(Teleborsa) – La Banca d’Italia ha pubblicato i risultati di un’indagine condotta nel 2024 sulle pratiche di gestione dei rischi climatici da parte delle imprese non finanziarie italiane (NFCs). L’indagine, parte del progetto di integrazione dei rischi climatici nel sistema di valutazione del credito ICAS (In-house Credit Assessment System), offre un quadro dettagliato su emissioni, governance e vulnerabilità fisiche e di transizione, con dati raccolti a livello aziendale.
Lo studio evidenzia carenze diffuse nella gestione dei rischi legati al cambiamento climatico, in particolare nelle aree di reporting delle emissioni, pianificazione della transizione e governance aziendale.
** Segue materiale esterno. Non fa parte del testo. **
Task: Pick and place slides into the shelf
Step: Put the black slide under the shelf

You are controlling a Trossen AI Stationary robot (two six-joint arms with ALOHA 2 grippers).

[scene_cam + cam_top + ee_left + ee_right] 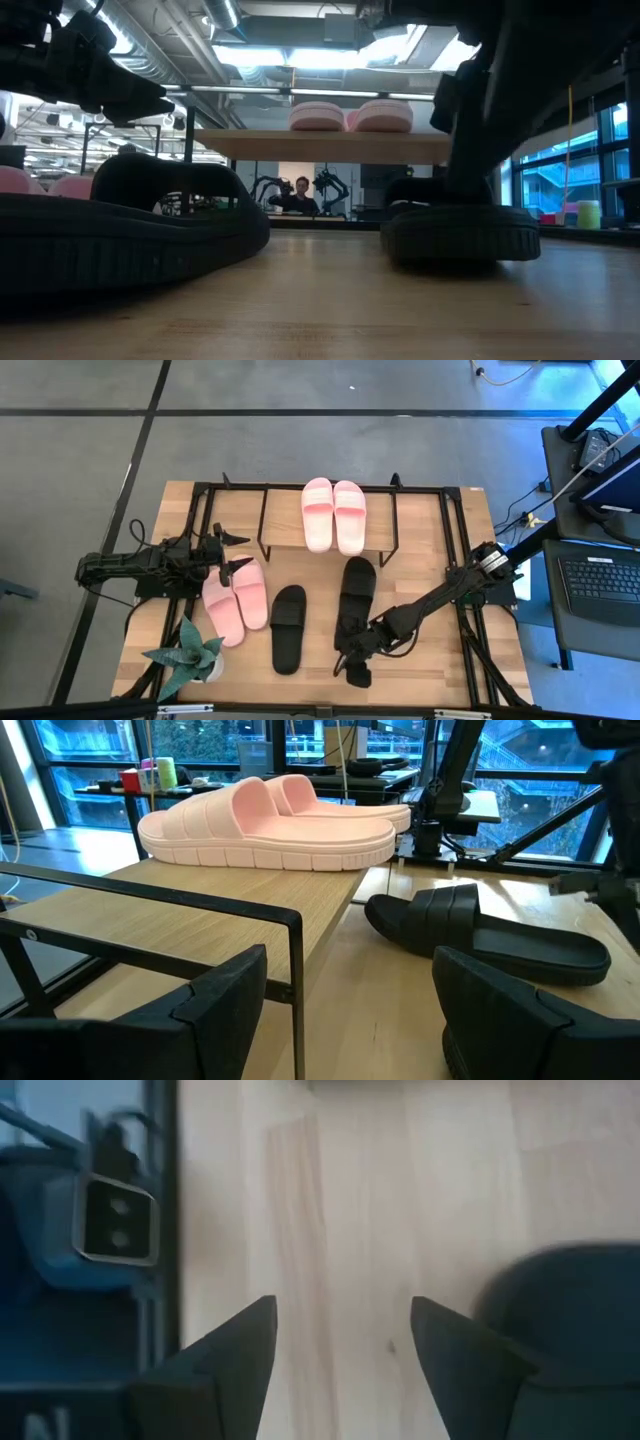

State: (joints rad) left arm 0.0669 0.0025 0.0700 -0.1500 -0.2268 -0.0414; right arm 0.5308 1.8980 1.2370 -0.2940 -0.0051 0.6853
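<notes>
Left gripper (232, 550): fingers (215, 1010) spread wide with nothing between them, held above the bench (420, 550) at the left end of the shelf (240, 512), just over the near pink pair (236, 600).

Right gripper (352, 660): fingers (235, 1350) partly open with only bare wood between them, holding nothing. It sits low at the front of the bench, at the near end of the right black slide (355, 600); whether it touches that slide cannot be told.

Slides: one pink pair (334, 513) rests side by side on the shelf's wooden top board. The near pink pair lies on the bench in front of the shelf, to the left. The left black slide (288, 627) lies on the bench beside that pair, apart from the right black slide.

A potted plant (188, 656) stands at the front left corner of the bench.
</notes>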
Circa due terzi delle imprese manifatturiere dispongono di organi dedicati ai rischi climatici, mentre nei servizi e in agricoltura la quota scende alla metà. Meno del 50% delle aziende monitora le proprie emissioni di gas serra, e solo una minoranza ha fissato obiettivi di riduzione a cinque anni. Le imprese più solide dal punto di vista creditizio risultano le più attive nella mitigazione e nella definizione di target ambientali.
Sul fronte dei rischi fisici, la maggior parte delle aziende dichiara una bassa esposizione, nonostante un terzo operi in aree a rischio medio-alto di eventi climatici estremi. Il 58% delle imprese prive di assicurazione contro i danni da eventi catastrofici considera il rischio climatico trascurabile, evidenziando un problema di percezione e prevenzione.
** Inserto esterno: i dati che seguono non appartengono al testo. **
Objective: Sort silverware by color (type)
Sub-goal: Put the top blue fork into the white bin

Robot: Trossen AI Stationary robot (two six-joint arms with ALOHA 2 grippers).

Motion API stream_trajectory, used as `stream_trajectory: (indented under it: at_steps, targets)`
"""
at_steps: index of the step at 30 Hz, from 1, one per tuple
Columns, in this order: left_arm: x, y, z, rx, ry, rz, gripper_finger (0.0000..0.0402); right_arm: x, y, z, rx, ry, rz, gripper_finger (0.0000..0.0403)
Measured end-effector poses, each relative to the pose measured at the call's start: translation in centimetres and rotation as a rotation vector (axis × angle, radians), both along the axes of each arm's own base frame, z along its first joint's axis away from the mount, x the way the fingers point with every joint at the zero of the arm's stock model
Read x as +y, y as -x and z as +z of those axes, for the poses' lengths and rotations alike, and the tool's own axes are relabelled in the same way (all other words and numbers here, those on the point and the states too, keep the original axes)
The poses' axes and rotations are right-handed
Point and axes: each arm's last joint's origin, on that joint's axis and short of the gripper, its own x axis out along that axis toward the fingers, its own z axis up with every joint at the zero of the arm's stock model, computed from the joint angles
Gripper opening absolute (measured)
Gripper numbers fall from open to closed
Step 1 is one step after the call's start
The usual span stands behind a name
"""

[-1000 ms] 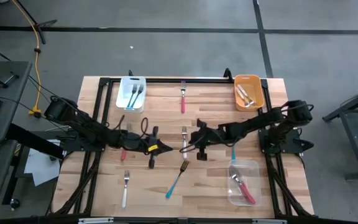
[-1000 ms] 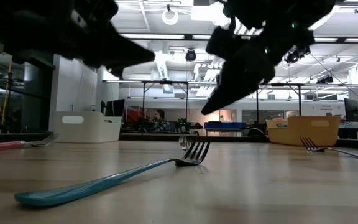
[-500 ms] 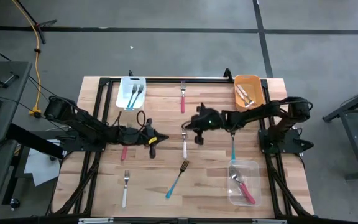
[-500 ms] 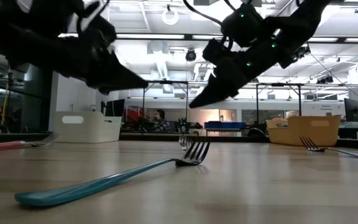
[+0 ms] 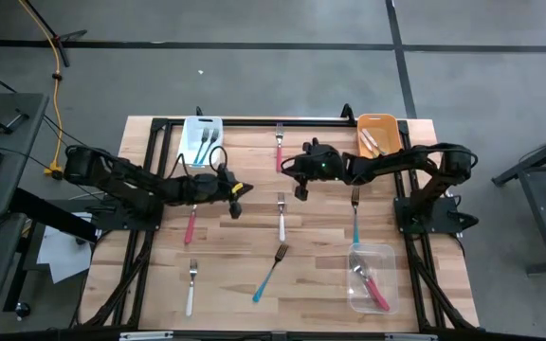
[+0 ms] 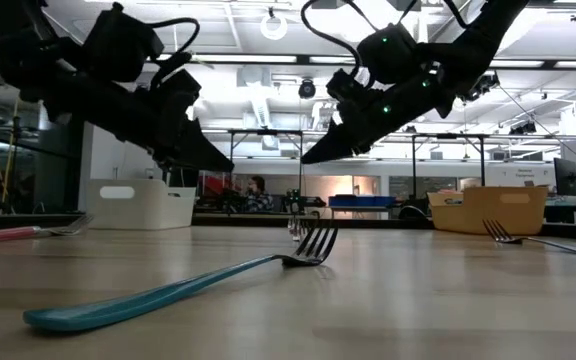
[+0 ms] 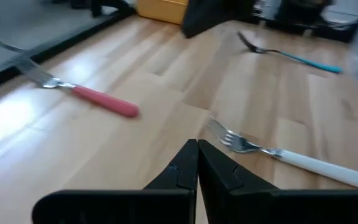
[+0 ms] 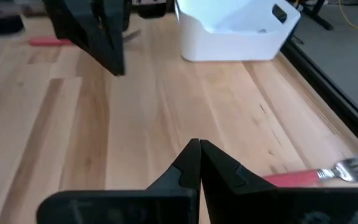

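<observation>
You are looking down on a wooden table (image 5: 320,275) with both arms reaching in toward its middle. The left gripper (image 5: 234,205) is hovering above the table left of centre, its fingers (image 7: 185,163) clenched together on nothing. The right gripper (image 5: 300,189) is hovering right of centre, a little farther back, its fingers (image 8: 194,163) likewise pressed together and empty (the two tips are pointing roughly toward each other across a bare strip of wood).

Forks are lying scattered around them. A white-handled fork (image 5: 281,217) is lying between the grippers, just nearer than both. A red fork (image 5: 279,148) is lying at the far edge, just beside the right gripper. Another red fork (image 5: 191,223) is lying under the left arm. A teal fork (image 5: 354,216) is lying right of centre, under the right arm. A second teal fork (image 5: 270,273) is lying near the front, tilted, and a second white fork (image 5: 191,288) is lying at the near left.

A white bin (image 5: 200,140) at the far left is holding dark-handled forks. An orange bin (image 5: 378,138) at the far right is holding pale ones. A clear bin (image 5: 371,275) at the near right is holding red ones.
</observation>
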Motion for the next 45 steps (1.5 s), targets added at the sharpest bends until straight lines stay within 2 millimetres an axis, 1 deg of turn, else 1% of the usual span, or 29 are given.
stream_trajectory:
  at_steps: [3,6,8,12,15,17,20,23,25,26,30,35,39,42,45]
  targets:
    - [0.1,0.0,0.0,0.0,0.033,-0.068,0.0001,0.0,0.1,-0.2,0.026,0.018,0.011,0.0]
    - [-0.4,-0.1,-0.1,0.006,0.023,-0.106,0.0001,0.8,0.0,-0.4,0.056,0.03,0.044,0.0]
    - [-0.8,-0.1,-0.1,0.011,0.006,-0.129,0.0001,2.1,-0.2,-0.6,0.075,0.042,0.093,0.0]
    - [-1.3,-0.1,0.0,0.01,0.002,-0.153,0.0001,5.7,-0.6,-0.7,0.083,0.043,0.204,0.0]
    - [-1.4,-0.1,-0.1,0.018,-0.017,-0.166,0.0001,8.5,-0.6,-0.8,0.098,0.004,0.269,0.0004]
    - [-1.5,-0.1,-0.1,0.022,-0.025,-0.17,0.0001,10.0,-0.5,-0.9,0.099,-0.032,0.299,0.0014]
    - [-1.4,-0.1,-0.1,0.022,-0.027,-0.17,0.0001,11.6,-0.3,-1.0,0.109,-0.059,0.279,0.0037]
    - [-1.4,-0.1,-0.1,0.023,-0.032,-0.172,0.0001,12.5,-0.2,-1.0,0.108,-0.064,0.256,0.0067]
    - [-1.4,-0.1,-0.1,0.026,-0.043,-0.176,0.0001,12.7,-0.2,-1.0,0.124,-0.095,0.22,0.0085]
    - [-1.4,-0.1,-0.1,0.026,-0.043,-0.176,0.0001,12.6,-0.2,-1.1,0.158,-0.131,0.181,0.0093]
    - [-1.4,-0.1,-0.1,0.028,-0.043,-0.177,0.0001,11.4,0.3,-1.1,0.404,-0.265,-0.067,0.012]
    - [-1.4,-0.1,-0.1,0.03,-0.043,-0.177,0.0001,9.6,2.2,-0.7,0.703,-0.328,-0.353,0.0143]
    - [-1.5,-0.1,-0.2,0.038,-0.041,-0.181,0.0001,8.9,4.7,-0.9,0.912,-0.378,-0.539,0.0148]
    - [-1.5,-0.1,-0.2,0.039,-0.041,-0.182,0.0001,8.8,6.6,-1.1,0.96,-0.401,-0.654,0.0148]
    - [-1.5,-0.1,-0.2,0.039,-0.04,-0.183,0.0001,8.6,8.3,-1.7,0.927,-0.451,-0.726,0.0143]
L’integrazione dei dati granulari emersi dall’indagine nel modello ICAS ha mostrato miglioramenti significativi nella valutazione del rischio di credito. Le probabilità di default (PD) calcolate su dati aziendali differiscono sensibilmente da quelle basate su medie settoriali: le stime settoriali sovrastimano il rischio per il 48% delle imprese e lo sottostimano per il 52%, confermando l’importanza di una valutazione microfondata. Inoltre, l’uso di dati diretti su danni climatici e misure di mitigazione ha portato alla revisione del 25% delle valutazioni di rischio fisico basate su indicatori di terze parti.
Secondo la Banca d’Italia, l’inclusione di queste informazioni rafforza la capacità del sistema ICAS di integrare i rischi climatici nel merito creditizio, offrendo un’analisi più accurata e conforme agli standard comuni dell’Eurosistema, che entreranno in vigore nel 2025. I risultati evidenziano la necessità per le imprese italiane di compiere progressi sostanziali nella governance ambientale e nella misurazione delle proprie vulnerabilità, affinché gli impegni di sostenibilità si traducano in miglioramenti concreti del profilo di rischio.